OpenStreetMap est aujourd’hui l’une des bases de données cartographiques libres les plus importantes au monde. Elle regroupe plus de 6 milliards d’objets géographiques à travers le globe et s’enrichit en permanence grâce à sa communauté de contributeurs. R-OpenStreetMap est une bibliothèque R qui permet d’utiliser ces données pour réaliser des analyses spatiales. Dans cet article, nous allons nous intéresser à la notion d’emprise au sol et à son utilisation avec R-OpenStreetMap.
Qu’est-ce que l’emprise au sol ?
L’emprise au sol désigne la surface qu’occupe un bâtiment ou une construction, vu du dessus. C’est une notion importante en urbanisme, notamment pour le calcul de la densité de population ou pour la détermination de la surface constructible d’un terrain. Pour mesurer l’emprise au sol d’un bâtiment, on trace un polygone autour de ses limites extérieures, en prenant en compte les éventuelles avancées ou reculs par rapport à la façade.
Dans le cadre de l’analyse spatiale, l’emprise au sol peut être calculée pour un ensemble de bâtiments. On peut ainsi déterminer la surface totale couverte par les constructions dans une zone donnée. Cette information peut être croisée avec d’autres données, telles que la hauteur des bâtiments, pour obtenir des informations sur la densité urbaine ou sur l’impact environnemental de l’urbanisation.
Récupération des données OpenStreetMap avec R-OpenStreetMap
Pour utiliser les données OpenStreetMap dans R, il faut d’abord les récupérer. La bibliothèque R-OpenStreetMap propose plusieurs fonctions pour cela, dont la fonction get_osm. Cette fonction permet de télécharger des données cartographiques pour une zone donnée, en spécifiant un ensemble de tags OpenStreetMap qui permettent de filtrer les données. Par exemple, pour récupérer tous les bâtiments d’une ville, on peut utiliser la requête suivante :
library(ROpenStreetMap)
city_bbox <- getbb("Paris") # récupération des coordonnées de la bbox de Paris
buildings <- get_osm(city_bbox, type = "way", key = "building")
Cette requête renvoie une liste de way et de node (les deux types d’objets géographiques dans OpenStreetMap), correspondant aux bâtiments de la ville de Paris. Chaque way est un polygone représentant le contour d’un bâtiment.
Calcul de l’emprise au sol
Pour calculer l’emprise au sol d’un bâtiment à partir de son contour, on peut utiliser la fonction areaPolygon, du package rgeos. Cette fonction calcule l’aire d’un polygone en mètres carrés, en prenant en compte la projection cartographique utilisée.
library(rgeos)
building_area <- lapply(buildings, function(x) {
proj4string(x) <- CRS("+proj=longlat +datum=WGS84") # déclaration de la projection
areaPolygon(x) # calcul de l'aire
})
Ici, on utilise une fonction lapply pour appliquer la fonction areaPolygon à chaque élément de la liste buildings.

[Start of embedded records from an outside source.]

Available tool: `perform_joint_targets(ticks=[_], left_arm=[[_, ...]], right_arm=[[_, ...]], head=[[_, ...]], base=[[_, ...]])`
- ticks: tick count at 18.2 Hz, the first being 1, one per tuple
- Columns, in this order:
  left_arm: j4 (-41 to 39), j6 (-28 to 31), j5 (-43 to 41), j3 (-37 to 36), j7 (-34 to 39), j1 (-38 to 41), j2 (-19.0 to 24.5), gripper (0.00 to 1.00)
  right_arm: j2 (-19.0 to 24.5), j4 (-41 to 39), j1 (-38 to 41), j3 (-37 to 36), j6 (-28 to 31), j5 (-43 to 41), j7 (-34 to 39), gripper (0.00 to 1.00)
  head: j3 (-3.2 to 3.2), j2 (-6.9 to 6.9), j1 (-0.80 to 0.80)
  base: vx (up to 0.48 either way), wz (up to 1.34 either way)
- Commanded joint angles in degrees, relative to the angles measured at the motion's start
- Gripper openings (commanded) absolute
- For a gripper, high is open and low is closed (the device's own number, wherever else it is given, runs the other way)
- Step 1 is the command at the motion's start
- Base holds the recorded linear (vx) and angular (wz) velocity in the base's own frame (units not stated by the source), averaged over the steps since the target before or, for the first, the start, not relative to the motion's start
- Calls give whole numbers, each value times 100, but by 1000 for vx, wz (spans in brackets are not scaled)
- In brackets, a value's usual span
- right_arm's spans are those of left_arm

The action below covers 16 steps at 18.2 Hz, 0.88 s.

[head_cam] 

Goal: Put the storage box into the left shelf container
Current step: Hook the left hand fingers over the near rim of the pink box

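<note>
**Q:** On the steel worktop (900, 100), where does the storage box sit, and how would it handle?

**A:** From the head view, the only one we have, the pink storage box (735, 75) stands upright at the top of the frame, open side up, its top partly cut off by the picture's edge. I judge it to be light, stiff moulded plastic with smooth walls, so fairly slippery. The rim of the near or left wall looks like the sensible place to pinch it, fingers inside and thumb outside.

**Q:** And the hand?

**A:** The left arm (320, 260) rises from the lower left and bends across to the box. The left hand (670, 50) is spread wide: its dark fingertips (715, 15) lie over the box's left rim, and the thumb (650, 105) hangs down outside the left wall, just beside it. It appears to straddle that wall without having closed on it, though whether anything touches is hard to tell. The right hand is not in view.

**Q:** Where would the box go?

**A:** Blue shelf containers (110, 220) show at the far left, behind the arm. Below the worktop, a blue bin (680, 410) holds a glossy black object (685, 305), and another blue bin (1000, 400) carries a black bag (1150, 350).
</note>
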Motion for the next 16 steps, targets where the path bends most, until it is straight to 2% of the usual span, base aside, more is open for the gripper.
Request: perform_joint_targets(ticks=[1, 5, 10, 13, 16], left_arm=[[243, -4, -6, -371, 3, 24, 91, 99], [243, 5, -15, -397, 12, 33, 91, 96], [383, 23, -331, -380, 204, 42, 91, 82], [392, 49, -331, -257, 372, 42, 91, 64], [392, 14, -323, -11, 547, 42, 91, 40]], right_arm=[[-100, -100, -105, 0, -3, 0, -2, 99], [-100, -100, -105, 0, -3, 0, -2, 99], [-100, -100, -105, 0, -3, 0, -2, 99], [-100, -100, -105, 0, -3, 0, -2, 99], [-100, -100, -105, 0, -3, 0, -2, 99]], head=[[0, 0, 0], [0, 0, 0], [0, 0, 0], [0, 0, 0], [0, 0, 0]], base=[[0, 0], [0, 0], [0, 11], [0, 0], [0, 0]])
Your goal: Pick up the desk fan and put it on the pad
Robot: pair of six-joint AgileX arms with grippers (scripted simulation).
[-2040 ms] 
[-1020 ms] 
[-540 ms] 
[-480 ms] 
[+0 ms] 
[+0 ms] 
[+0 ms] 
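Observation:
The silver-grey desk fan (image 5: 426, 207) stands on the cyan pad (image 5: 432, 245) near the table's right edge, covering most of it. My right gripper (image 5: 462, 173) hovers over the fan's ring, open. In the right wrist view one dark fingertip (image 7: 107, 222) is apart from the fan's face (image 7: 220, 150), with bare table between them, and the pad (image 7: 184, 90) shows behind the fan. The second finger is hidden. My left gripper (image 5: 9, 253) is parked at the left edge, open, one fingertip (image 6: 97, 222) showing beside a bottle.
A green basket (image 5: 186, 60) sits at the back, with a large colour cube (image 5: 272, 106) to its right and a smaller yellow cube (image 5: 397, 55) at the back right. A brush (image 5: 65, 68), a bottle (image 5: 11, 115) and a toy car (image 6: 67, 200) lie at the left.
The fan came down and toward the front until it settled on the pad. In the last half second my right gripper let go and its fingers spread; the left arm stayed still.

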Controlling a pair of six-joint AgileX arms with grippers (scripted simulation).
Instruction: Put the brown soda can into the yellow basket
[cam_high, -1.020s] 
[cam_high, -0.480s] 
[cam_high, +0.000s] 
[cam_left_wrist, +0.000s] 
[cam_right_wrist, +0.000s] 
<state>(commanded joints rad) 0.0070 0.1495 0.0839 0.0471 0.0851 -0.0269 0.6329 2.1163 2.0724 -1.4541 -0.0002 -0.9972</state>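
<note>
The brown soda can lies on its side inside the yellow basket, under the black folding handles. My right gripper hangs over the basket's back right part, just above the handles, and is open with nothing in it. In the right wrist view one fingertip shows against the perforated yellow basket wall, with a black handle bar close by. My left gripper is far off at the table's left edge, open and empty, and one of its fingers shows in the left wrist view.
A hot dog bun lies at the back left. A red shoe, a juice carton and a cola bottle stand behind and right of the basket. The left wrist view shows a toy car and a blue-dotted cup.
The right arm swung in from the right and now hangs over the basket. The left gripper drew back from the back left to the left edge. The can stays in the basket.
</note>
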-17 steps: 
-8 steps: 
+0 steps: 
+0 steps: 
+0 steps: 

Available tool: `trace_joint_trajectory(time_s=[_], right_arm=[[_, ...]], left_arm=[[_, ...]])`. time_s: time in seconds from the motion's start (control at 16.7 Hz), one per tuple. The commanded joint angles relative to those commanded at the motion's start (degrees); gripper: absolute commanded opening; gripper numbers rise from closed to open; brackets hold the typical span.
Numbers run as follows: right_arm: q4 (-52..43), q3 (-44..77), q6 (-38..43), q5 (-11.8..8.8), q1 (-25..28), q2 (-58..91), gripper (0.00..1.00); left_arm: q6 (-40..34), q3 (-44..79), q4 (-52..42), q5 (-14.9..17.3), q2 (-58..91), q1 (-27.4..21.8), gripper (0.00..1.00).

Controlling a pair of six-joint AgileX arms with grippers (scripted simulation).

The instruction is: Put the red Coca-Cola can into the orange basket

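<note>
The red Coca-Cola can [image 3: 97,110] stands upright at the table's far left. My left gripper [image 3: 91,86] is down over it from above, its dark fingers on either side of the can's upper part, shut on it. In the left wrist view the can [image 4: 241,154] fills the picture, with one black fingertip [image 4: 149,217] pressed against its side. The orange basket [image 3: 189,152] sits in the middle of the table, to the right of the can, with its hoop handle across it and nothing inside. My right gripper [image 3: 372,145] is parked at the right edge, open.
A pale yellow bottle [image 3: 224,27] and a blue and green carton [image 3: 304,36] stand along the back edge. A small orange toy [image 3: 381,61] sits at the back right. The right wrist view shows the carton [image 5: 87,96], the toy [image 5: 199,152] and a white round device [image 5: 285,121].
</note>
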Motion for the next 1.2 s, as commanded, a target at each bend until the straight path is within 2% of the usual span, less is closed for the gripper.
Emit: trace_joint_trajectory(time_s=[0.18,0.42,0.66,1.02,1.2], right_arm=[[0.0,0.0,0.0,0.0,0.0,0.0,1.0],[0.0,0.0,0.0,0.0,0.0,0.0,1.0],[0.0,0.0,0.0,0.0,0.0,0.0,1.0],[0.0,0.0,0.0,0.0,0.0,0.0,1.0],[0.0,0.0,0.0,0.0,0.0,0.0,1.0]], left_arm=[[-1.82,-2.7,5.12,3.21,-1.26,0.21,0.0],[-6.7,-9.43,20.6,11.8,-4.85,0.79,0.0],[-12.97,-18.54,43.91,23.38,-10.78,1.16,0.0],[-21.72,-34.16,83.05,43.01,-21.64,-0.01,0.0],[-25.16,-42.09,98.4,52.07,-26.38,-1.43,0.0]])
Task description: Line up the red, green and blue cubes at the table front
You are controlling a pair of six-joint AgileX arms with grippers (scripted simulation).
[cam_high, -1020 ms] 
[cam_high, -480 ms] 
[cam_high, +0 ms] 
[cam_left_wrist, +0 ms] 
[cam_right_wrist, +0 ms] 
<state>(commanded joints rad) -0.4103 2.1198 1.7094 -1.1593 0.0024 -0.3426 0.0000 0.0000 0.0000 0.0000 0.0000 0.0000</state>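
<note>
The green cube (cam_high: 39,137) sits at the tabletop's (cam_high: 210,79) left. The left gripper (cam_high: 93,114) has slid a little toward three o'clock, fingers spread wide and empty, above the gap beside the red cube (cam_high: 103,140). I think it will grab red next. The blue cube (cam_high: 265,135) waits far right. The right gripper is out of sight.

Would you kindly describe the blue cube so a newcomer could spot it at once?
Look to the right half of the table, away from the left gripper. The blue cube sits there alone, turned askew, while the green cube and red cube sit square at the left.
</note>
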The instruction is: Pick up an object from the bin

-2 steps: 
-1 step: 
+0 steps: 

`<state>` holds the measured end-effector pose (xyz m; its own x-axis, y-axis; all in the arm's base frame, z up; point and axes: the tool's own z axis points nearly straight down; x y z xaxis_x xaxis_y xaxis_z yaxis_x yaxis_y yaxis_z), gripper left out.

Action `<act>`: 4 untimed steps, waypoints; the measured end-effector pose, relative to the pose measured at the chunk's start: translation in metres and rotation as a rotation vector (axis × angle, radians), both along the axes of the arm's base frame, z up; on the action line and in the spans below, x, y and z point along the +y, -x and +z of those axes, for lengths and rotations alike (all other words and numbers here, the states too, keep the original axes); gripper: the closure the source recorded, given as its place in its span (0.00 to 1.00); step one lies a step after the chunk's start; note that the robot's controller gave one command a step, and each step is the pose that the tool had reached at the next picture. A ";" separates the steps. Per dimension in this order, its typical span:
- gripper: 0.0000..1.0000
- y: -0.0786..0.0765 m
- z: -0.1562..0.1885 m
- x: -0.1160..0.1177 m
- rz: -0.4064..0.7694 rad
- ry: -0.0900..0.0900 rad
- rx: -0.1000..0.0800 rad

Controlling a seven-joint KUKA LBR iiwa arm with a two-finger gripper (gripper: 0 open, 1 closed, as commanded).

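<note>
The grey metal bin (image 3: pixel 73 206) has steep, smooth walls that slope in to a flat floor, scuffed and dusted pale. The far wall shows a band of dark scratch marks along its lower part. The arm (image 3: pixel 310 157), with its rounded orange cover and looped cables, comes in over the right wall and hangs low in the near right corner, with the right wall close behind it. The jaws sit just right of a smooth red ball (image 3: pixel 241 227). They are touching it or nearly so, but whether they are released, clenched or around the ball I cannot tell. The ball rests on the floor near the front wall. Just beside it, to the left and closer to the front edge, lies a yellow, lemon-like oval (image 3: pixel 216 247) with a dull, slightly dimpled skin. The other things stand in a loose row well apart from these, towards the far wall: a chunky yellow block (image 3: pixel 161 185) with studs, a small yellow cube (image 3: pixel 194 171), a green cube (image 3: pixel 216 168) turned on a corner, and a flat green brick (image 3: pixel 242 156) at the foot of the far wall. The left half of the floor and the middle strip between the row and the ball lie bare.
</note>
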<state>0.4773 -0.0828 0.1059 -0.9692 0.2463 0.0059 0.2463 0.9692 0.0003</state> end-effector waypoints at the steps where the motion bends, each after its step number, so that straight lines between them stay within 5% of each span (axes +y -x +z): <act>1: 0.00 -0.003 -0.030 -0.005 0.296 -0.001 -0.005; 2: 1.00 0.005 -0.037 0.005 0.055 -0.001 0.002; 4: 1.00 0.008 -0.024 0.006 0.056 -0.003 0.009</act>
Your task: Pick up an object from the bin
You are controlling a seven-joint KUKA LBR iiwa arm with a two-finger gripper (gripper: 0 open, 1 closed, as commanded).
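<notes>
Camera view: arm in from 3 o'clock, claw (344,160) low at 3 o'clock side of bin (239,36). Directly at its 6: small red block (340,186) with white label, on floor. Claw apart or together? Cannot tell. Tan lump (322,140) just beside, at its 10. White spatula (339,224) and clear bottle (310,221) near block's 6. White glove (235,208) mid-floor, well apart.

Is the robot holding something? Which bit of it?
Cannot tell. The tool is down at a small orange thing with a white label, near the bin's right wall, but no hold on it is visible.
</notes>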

Le résultat est une liste building_area qui contient l’aire de chaque polygone.
Visualisation des résultats
Pour visualiser les résultats, on peut utiliser la bibliothèque ggplot2, qui permet de créer des graphiques élégants en R. On peut par exemple créer un histogramme de l’emprise au sol des bâtiments :
library(ggplot2)
df <- data.frame(building_area = unlist(building_area))
ggplot(df, aes(x = building_area)) +
geom_histogram(binwidth = 100, fill = "blue") +
xlab("Emprise au sol (m²)") +
ylab("Nombre de bâtiments")
Cette commande crée un histogramme qui représente la distribution des emprises au sol des bâtiments. On peut ainsi observer la proportion de petits ou grands bâtiments dans la zone étudiée.
Avec R-OpenStreetMap, il est facile de récupérer et d’analyser des données cartographiques pour mesurer l’emprise au sol des bâtiments. Cette information peut être utile pour de nombreuses applications en urbanisme et en environnement. De plus, R offre de nombreuses possibilités pour visualiser les résultats et les présenter de manière claire et compréhensible.